In short, I am bifurcated. One and zeros, I suppose, is an apt analogy — all of which leads me to conclude that this truly is one of the best of times for us photographers. As publishers, we can provide both media. As a photographer, I can use both paper and pixels. For our generation at least, we have a foot in each camp — like posing on the equator astride the line of demarcation. Perhaps we can have our cake and consume it, too. Nice.
I am comforted by another thought: I suppose if history teaches us anything, it’s that once a technology exists it rarely disappears completely. When hand-written illuminated manuscripts on sheepskin vellum were replaced by Gutenberg movable type printed on paper, the art form of calligraphy did not entirely disappear. We still see hand-calligraphed artwork today. And it should also be noted that now the only people who practice hand-lettering are people who love hand-lettering. Their reverence for it gives it life. The same can be said for cowboys, totem carvers, fly fisherman, knitters, potters, and platinum/palladium printers. None of these “outmoded” technologies are necessary in light of today’s technological advancements, but they are fun, pleasurable, and rewarding. They are practiced with enthusiasm by passionate and caring people who nurture these long-outdated crafts.

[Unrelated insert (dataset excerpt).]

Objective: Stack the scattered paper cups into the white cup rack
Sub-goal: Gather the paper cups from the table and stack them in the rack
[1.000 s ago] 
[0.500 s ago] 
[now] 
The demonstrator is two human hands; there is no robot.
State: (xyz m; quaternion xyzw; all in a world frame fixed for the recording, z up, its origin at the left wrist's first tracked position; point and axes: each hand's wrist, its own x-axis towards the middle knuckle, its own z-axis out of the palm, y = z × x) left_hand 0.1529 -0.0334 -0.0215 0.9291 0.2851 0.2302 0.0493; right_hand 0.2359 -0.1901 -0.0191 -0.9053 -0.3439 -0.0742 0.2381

It’s possible that this is the future for photographs on paper, too. There is a contingent of photographers who still produce gum bichromate prints, Woodburytypes, tintypes, etc.
I suspect photographs on paper will diminish as the years go by. It has to. But, I fear not, for there will always be an option to make image on paper if we so desire. If so, I’ll be the guy in the back corner of the shop, with the inky fingers and the irrepressible smile, surrounded, hopefully, by stacks of paper and piles of prints. I was born and matured in the age of paper photography and it will always be with me, no doubt.
If I’m lucky, however, I’ll also be found occasionally staring at a wonderful image beamed into my eyeballs from some beautiful display using some yet-to-be-invented technology which allows me some sort of rich experience that paper alone cnnot provide. Like the horseman with a car in the garage, like the vaudevillian performing on television, like the novelist publishing a blog, I hope to find myself equally comfortable in both worlds, appreciating the unique values and experiences inherent in each of the divergent media available to all us photographers.